Aim of the exercise —
Please retype the records below exactly, from the first line down to and including the line with "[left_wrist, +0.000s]".

[Dataset items]
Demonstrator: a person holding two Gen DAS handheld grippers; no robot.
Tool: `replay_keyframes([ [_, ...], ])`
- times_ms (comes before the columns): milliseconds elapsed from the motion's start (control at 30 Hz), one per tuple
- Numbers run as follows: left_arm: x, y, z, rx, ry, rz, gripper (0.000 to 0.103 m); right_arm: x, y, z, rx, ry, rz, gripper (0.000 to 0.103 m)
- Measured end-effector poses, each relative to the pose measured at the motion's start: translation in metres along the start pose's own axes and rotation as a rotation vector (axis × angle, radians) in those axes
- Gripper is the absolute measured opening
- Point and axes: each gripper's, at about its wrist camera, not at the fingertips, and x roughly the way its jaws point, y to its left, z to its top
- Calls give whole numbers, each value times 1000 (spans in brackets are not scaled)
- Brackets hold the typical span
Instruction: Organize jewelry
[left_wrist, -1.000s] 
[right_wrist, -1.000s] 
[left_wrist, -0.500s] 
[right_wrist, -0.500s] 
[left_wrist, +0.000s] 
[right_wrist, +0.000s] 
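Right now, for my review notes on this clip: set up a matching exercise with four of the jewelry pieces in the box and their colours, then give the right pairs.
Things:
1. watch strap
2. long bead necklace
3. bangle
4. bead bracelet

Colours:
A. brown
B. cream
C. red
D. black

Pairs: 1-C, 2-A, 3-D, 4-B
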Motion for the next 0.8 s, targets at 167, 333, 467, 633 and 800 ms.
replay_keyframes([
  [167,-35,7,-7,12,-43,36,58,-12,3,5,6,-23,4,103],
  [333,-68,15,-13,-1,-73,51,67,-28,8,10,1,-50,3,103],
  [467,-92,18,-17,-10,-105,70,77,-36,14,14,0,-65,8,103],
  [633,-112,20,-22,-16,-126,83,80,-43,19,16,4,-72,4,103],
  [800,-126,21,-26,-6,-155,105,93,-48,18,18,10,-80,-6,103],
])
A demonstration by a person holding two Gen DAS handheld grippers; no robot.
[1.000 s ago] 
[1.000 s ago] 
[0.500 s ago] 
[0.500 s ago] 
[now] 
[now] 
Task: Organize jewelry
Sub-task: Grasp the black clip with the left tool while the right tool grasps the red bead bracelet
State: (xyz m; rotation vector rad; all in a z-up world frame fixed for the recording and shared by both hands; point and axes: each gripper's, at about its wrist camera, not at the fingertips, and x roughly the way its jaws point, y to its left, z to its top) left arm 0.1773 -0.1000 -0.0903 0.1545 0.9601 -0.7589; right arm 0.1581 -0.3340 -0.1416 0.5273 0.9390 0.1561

Task output —
Demonstrator: a person holding two Gen DAS handheld grippers; no robot.
Tool: `replay_keyframes([ [_, ...], ])`
- times_ms (comes before the columns): milliseconds elapsed from the motion's start (control at 30 Hz), one per tuple
- Numbers run as follows: left_arm: x, y, z, rx, ry, rz, gripper (0.000 to 0.103 m); right_arm: x, y, z, rx, ry, rz, gripper (0.000 to 0.103 m)
- Measured end-effector poses, each relative to the pose measured at the motion's start: translation in metres along the start pose's own axes and rotation as a rotation vector (axis × angle, radians) in those axes
- Gripper is the absolute measured opening
- Point and axes: each gripper's, at about its wrist camera, not at the fingertips, and x roughly the way its jaws point, y to its left, z to its top
- Calls give whole numbers, each value times 1000 (spans in brackets are not scaled)
- Brackets hold the typical span
Instruction: Organize jewelry
[left_wrist, -1.000s] 
[right_wrist, -1.000s] 
[left_wrist, -0.500s] 
[right_wrist, -0.500s] 
[left_wrist, +0.000s] 

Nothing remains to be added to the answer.